About this exercise | Once the line with "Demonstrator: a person" is found in the entries below, repeat it and each following line exactly, up to and including the line with "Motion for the". Add no other lines.

Records supplied |

-----

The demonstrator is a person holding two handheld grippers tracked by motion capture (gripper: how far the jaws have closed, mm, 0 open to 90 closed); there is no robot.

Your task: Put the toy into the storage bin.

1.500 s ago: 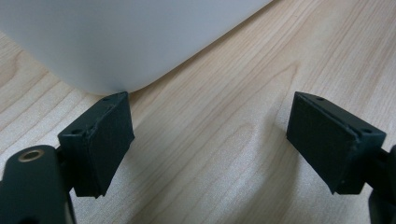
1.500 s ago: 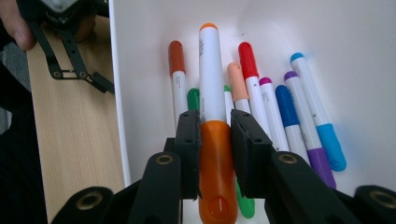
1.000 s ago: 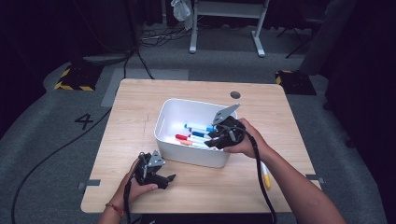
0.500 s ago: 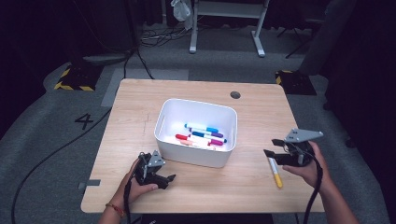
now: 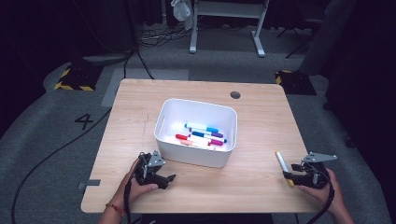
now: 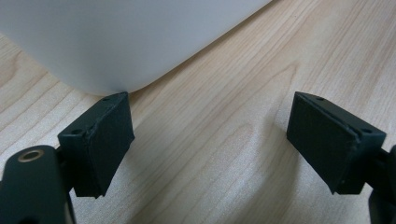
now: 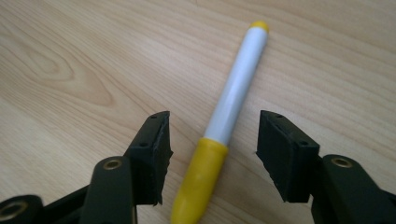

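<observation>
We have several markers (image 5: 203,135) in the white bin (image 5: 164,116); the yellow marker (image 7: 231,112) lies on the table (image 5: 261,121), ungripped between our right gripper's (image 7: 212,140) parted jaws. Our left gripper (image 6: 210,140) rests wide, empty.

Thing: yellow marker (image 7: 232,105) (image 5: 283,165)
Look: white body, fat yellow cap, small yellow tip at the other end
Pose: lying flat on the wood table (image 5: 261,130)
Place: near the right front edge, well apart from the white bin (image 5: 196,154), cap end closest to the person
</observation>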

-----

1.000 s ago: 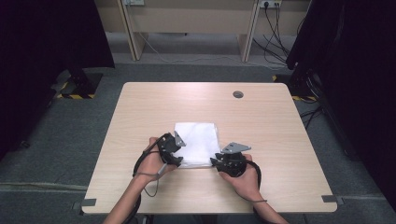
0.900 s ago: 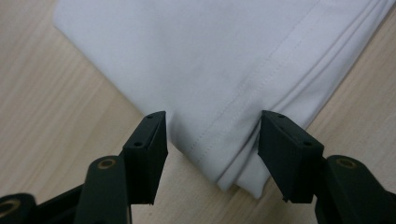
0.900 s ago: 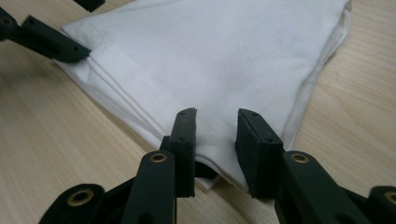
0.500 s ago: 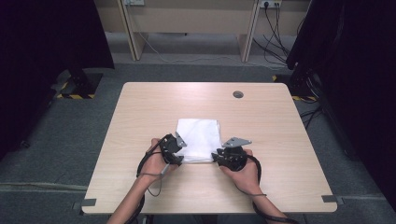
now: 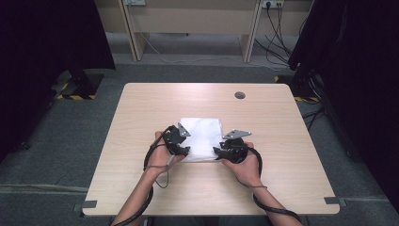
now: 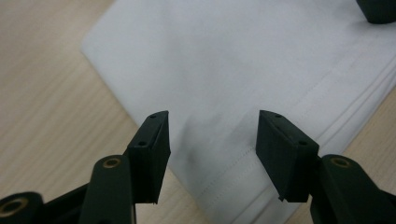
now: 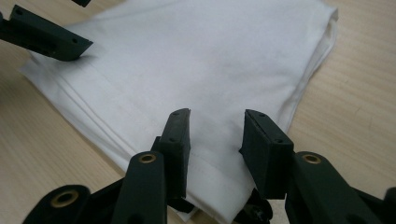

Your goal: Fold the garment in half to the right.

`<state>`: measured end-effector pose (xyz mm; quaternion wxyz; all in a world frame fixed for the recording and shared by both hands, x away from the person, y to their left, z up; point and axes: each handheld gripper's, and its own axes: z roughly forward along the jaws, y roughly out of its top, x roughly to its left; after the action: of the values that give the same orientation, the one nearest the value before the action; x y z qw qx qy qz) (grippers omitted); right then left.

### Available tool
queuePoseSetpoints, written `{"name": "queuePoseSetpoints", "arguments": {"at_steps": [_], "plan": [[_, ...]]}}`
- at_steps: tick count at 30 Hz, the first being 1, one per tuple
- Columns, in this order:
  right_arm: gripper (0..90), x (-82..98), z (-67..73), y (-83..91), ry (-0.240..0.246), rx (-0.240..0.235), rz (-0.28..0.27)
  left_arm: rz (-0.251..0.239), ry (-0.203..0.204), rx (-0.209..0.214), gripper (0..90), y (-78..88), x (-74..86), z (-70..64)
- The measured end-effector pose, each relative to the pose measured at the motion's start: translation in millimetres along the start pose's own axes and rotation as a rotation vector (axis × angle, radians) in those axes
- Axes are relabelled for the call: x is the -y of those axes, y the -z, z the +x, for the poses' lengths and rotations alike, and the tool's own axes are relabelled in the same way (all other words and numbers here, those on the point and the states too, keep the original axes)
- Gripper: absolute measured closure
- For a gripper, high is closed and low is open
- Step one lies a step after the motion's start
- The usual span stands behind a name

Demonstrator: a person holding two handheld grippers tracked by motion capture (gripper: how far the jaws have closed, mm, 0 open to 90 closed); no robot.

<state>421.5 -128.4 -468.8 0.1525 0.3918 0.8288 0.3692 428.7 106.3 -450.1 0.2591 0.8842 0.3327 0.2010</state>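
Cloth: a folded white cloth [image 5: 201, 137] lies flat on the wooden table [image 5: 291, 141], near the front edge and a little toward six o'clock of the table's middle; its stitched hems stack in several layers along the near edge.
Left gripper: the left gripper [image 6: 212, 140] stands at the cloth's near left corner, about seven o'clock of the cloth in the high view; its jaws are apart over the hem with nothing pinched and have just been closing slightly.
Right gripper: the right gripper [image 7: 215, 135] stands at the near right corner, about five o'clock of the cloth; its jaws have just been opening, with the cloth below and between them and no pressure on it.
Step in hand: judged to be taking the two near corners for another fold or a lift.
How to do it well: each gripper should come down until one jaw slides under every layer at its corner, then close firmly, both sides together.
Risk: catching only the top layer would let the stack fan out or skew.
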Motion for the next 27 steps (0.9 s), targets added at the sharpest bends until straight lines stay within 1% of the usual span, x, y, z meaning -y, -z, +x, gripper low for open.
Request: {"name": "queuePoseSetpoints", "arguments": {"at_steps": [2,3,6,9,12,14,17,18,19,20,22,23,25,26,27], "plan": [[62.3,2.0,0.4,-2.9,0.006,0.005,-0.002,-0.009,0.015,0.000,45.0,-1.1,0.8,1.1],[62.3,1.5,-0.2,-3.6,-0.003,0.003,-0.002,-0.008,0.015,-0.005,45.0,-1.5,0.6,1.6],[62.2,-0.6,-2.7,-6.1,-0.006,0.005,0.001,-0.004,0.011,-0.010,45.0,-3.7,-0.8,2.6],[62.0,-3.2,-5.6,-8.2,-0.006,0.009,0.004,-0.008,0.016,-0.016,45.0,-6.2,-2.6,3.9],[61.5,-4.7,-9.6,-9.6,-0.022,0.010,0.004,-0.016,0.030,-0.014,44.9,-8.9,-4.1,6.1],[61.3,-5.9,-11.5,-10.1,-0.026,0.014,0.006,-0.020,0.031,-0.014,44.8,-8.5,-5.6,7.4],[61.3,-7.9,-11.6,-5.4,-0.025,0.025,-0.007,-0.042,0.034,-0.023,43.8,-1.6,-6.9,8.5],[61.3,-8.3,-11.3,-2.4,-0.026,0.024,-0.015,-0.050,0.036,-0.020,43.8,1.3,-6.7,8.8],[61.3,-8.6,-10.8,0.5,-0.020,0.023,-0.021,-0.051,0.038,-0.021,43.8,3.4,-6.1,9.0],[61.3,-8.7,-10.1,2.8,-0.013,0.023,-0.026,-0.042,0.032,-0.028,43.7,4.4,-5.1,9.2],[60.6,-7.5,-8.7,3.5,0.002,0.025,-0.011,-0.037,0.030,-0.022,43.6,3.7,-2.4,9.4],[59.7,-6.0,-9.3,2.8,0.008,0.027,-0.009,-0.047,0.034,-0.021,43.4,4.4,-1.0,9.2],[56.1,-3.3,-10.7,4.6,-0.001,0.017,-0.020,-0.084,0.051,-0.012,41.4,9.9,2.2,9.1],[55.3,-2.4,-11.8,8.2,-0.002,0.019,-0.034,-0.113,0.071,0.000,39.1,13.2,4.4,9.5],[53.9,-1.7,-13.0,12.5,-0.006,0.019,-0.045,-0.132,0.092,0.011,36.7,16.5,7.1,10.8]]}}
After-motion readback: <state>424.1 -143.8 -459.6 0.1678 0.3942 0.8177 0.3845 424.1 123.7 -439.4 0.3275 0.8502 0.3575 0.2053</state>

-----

Completed task |
Demonstrator: a person holding two handheld grippers tracked by motion capture (gripper: how far the jaws have closed, mm, 0 open to 90 closed); no robot.

<state>421.5 -128.4 -468.8 0.1525 0.3918 0.8288 0.3692 428.7 106.3 -450.1 0.2591 0.8842 0.3327 0.2010</state>
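Cloth: a folded white cloth [image 5: 201, 137] lies flat on the wooden table [image 5: 291, 141], near the front edge and a little toward six o'clock of the table's middle; its stitched hems stack in several layers along the near edge.
Left gripper: the left gripper [image 6: 212, 140] stands at the cloth's near left corner, about seven o'clock of the cloth in the high view; its jaws are apart over the hem with nothing pinched and have just been closing slightly.
Right gripper: the right gripper [image 7: 215, 135] stands at the near right corner, about five o'clock of the cloth; its jaws have just been opening, with the cloth below and between them and no pressure on it.
Step in hand: judged to be taking the two near corners for another fold or a lift.
How to do it well: each gripper should come down until one jaw slides under every layer at its corner, then close firmly, both sides together.
Risk: catching only the top layer would let the stack fan out or skew.
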Motion for the next 27 steps (0.9 s), targets added at the sharpest bends until straight lines stay within 1% of the usual span, x, y, z meaning -y, -z, +x, gripper low for open.

This finishes the output for the exercise.